Besok harinya Erwin datang lagi, kali ini dia datang bersama seseorang berdasi kupu-kupu. Suami kebetulan masih di rumah, lagi bersiap hendak berangkat kerja.
"Selamat pagi, Pak Subur," sapa Erwin.
"Pagi juga," jawab suami seraya mempersilahkan duduk.
"Kenaikan ini Pak Lubis, pengacara yang sudah berpengalaman di bidangnya," kata Erwin seraya menunjuk pria berdasi kupu-kupu itu.
"Iya, ada keperluan apa?" Suami tetap tenang. Sedangkan aku sudah deg-degan.
"Saya mau memberikan penjelasan seputar masalah hukum sengketa lahan," kata Pak Lubis.
"Maaf, saya merasa tak butuh penjelasan, dan tak minta penjelasan," jawab suami. Padahal aku sudah ingin sekali mendengar penjelasan mereka.
"Ini demi kebaikan bersama, Pak Subur," kata Erwin.
"Bukannya demi kebaikanmu?" kata suami.
Ah, aku makin kagum saja dengan suami. Ternyata di balik sifat pendiamnya dia punya keberanian, tetap tenang menghadapi pengacara terkenal ini. Ya, aku kenal wajah pria berdasi kupu-kupu itu. Wajahnya sering wara-wiri di televisi kalau ada kasus besar.
"Begini, Pak Subur, saya katakan secara ringkas saja, perkara sengketa tanah banyak menyita waktu dan tenaga serta dana. Bisa bertahun-tahun baru selesai, karena masalah ini sudah banyak merambat ke berbagai pihak. Pertanyaan saya, apakah bapak sudah siap secara mental dan secara materi menghadapi persidangan?" kata Pak Lubis, nada bicaranya seperti menekan.
"Siapa yang mau perkara? maaf, aku mau pergi kerja," kata suami.
"Tapi Bapak menolak tawaran Pak Erwin, itu artinya Bapak mau perkara," kata Pengacara itu lagi.
"Saya tegaskan sekali lagi, ya, bapak-bapak, saya bukan mau perkara, kalau Anda-anda mau perkara, silakan. Tapi ingat, saya tahu juga hukum, Pak Erwin sudah memalsukan sertifikat tanah, memalsukan tanda tangan Pak Abdul, bekerja sama dengan pengacara kotor macam Anda. Bekerja sama dengan berbagai pihak. Tapi saya tak akan gentar, saya punya sertifikat asli dan surat hibah asli. Dan saya juga punya nomor Pak Abdul," Suami bicara panjang lebar.
Wah, hebat suamiku, pengacara terkenal itu sampai terdiam dibuatnya. Berarti uang suami bukan dari Erwin, terus dari siapa?

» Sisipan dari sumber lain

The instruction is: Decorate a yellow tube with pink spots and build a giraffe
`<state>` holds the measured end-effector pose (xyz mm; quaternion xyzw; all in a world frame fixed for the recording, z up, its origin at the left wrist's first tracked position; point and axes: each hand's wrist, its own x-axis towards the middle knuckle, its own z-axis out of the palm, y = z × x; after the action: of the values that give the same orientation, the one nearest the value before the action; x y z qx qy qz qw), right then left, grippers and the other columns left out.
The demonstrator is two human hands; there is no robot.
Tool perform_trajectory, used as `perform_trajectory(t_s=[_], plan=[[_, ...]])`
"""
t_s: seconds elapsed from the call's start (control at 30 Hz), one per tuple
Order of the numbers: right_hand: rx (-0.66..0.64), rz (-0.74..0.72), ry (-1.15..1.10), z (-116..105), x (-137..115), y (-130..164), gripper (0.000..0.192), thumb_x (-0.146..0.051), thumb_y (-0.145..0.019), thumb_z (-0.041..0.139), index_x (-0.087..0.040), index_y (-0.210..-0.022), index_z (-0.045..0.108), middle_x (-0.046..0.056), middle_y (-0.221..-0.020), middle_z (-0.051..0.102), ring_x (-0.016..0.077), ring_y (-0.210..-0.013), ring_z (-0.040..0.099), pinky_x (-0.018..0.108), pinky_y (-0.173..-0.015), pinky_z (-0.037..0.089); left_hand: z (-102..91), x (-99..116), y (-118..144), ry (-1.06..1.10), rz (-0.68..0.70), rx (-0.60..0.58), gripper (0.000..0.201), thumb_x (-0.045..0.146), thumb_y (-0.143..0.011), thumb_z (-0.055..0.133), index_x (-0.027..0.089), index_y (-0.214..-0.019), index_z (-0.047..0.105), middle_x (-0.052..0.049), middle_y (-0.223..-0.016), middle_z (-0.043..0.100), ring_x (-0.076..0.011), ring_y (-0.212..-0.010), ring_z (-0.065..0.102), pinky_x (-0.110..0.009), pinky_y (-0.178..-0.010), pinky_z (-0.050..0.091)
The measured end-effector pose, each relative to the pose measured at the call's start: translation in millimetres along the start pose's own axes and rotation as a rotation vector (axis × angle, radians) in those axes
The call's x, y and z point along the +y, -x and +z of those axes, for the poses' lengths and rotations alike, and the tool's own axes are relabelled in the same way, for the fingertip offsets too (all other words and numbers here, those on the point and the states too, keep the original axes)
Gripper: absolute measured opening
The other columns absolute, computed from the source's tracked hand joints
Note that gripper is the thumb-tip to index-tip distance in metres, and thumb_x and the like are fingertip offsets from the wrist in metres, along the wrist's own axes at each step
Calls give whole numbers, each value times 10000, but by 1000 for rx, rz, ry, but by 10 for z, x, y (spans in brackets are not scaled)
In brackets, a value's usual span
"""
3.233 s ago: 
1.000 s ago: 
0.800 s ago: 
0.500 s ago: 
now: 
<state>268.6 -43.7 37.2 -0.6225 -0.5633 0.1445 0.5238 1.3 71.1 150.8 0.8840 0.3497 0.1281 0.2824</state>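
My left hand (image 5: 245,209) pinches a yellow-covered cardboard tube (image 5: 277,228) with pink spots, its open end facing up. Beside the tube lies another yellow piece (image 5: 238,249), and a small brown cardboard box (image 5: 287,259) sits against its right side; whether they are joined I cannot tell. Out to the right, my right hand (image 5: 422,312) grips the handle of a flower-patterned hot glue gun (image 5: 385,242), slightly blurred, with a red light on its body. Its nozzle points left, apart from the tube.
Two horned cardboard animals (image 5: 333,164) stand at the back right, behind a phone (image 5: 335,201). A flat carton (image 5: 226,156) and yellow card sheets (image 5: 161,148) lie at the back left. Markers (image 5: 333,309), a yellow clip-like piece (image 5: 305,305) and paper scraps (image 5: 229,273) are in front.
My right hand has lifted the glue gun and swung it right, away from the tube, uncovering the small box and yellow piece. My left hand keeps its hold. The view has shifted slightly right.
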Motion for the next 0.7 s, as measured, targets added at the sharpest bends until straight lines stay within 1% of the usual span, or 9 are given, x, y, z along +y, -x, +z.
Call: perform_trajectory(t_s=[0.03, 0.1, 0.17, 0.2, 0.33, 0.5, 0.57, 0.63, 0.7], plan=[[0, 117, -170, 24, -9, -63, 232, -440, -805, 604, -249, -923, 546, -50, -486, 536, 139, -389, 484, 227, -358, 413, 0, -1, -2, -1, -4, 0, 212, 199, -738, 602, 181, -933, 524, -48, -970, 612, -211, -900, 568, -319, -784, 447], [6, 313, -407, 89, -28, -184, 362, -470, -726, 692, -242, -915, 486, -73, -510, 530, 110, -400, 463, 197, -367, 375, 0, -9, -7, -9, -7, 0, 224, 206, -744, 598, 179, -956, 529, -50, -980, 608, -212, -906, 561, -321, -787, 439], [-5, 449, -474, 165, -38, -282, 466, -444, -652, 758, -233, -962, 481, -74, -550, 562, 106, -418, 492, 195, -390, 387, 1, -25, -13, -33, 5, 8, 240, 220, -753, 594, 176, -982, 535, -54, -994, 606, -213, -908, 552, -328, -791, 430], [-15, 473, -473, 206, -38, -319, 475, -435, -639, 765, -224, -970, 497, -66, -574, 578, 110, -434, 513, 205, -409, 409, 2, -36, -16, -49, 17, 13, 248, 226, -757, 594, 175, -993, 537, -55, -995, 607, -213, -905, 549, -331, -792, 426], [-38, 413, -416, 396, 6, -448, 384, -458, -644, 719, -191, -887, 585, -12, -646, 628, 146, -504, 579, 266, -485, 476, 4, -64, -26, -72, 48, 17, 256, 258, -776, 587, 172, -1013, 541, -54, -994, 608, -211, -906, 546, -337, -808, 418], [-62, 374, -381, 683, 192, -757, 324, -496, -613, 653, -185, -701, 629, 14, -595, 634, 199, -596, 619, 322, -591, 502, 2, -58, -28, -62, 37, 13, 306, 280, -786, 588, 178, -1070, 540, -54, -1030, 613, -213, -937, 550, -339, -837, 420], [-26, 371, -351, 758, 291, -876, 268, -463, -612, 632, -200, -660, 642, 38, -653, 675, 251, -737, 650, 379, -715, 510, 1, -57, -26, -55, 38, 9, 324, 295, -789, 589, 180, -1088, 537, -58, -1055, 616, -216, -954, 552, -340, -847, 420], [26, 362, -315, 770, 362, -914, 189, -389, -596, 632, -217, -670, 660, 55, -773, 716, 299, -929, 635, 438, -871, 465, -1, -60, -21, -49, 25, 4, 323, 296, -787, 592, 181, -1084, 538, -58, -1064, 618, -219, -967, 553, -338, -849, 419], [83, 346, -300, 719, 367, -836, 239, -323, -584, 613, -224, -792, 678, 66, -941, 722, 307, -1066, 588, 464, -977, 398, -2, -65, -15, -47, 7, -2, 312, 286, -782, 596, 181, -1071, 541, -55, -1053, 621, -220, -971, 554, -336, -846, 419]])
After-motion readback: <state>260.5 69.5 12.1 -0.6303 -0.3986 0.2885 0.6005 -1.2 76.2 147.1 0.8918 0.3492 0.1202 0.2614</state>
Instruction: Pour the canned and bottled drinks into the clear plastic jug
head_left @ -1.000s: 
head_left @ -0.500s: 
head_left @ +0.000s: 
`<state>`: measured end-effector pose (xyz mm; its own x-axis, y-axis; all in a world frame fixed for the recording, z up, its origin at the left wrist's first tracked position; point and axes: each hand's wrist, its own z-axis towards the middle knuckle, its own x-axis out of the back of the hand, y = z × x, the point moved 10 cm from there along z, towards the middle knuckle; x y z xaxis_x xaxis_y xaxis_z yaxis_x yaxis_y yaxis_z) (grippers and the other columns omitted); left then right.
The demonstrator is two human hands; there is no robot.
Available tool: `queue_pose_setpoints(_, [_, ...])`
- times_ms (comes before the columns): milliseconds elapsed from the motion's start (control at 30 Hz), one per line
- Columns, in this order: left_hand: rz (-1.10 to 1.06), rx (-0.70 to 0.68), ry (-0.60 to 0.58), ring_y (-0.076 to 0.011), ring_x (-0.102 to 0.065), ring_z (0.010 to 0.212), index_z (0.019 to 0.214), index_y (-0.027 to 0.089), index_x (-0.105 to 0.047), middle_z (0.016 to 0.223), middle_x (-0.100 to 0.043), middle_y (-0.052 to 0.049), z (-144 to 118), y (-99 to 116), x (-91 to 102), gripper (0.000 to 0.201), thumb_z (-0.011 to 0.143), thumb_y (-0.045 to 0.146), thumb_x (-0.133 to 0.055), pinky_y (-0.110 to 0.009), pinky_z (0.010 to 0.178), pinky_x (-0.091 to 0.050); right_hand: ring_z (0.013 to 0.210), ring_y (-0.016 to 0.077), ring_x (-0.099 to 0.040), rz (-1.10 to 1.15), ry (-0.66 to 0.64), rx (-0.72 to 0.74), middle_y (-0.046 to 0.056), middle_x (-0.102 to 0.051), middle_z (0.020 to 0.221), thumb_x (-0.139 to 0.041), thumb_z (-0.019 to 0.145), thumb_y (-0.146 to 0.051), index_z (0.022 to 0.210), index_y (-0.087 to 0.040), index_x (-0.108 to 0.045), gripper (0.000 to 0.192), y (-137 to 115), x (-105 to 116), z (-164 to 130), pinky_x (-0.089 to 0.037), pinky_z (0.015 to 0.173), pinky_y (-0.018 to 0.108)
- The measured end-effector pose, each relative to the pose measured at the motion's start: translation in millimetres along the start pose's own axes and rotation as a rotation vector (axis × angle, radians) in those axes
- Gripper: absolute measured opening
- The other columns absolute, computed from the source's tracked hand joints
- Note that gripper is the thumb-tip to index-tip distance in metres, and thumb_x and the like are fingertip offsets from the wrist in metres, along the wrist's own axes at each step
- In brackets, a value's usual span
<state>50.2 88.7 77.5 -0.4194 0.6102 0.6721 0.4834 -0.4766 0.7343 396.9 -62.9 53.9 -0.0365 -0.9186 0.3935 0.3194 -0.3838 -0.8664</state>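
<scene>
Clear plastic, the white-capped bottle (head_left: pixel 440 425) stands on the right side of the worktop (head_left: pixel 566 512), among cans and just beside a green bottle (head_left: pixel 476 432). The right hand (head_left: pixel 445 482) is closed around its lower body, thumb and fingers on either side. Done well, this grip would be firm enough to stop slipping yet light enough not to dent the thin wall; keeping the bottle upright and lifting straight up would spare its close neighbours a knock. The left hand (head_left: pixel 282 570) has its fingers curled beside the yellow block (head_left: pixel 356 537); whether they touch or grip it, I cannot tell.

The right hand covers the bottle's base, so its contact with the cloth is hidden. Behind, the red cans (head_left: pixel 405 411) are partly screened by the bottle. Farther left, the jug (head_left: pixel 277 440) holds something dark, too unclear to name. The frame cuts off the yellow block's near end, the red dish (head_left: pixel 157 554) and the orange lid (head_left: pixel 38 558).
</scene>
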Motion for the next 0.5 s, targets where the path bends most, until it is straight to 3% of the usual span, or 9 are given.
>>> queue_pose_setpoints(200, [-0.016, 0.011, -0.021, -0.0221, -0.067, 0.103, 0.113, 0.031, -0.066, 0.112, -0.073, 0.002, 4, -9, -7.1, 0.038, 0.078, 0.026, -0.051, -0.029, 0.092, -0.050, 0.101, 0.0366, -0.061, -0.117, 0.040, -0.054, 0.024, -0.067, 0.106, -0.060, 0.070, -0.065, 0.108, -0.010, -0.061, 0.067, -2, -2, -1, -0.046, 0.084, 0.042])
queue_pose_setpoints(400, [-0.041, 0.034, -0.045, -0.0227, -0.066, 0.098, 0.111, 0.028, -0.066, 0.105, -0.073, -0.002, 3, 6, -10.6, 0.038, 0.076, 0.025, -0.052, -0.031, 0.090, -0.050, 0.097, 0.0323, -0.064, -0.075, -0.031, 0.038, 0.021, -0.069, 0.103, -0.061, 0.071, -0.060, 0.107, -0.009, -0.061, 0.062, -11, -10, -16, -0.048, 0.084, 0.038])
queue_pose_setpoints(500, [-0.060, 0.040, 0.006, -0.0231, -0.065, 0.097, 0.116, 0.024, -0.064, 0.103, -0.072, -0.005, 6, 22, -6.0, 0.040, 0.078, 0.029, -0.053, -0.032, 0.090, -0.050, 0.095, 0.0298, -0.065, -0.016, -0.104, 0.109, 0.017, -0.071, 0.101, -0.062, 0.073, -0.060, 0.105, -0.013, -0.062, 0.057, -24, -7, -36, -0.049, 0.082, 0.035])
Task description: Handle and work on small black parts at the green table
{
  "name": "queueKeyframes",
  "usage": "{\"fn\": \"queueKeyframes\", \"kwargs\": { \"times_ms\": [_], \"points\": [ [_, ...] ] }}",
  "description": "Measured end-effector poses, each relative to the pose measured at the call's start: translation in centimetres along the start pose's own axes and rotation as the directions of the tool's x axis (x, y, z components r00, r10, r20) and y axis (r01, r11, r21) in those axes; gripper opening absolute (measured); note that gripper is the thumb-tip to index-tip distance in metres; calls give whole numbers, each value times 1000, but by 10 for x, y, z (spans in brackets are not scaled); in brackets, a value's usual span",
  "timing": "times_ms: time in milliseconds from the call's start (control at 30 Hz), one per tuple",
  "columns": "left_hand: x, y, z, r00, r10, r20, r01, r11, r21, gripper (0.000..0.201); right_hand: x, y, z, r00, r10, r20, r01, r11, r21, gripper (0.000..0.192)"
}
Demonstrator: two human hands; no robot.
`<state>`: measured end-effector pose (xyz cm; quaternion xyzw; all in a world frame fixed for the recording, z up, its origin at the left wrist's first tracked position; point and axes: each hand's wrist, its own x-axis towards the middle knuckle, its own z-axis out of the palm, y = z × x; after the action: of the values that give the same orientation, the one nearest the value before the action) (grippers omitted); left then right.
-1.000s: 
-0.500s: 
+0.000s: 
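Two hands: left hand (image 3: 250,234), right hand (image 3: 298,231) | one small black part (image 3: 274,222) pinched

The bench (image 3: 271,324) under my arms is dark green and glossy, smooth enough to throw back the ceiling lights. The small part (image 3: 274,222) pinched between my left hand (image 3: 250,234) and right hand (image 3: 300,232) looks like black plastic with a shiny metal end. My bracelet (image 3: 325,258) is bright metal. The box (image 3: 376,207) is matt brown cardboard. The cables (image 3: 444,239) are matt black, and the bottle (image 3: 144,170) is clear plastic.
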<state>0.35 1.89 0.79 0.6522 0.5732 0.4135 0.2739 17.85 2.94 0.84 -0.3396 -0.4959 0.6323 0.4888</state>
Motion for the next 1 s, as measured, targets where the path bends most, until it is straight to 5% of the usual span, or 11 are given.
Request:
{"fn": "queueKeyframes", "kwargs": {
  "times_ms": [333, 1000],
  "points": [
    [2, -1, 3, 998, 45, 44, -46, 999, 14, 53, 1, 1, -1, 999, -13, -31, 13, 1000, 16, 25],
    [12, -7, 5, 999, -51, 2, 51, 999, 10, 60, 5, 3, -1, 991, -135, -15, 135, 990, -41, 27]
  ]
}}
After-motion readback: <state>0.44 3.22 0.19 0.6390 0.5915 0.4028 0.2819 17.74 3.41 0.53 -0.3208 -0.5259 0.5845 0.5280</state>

Erwin dan Pak Lubis akhirnya pergi juga, sebelum mereka pergi, Erwin masih memberikan tawaran lain. Kali ini dia menawarkan sepuluh persen, akan tetapi suami tetap menolak.
"Kenapa belum terima juga, Pah?" tanyaku sebelum suami pergi.
"Aku sudah bicara dengan seseorang, Mah, ternyata kasus ini melibatkan banyak pihak, banyak yang bermain, mulai dari lurah, camat, bahkan dari pihak pertanahan. Ini bukan masalah kita dapat apa lagi, ini masalah serius." terang suami seraya memakai helmnya.
"Aku jadi takut, Pah," kataku kemudian.
"Udah gak apa-apa, Mah, jangan kasih dulu si Makmur naik motor ya," kata suami sebelum akhirnya berangkat kerja.
Aku mulai mencoba motor baru tersebut, sudah lama juga tak pegang motor. Ketika aku lewat di depan rumah Bu Bondan ...
"Cie, cie, pamer hutangan," kata Bu Bondan lalu diringi tawa ibu-ibu yang lain.
Entah apa yang membuatku menanggapi ocehan Bu Bondan, seketika aku menghentikan motor.
"Siapa yang ibu maksud pamer hutang?" tanyaku.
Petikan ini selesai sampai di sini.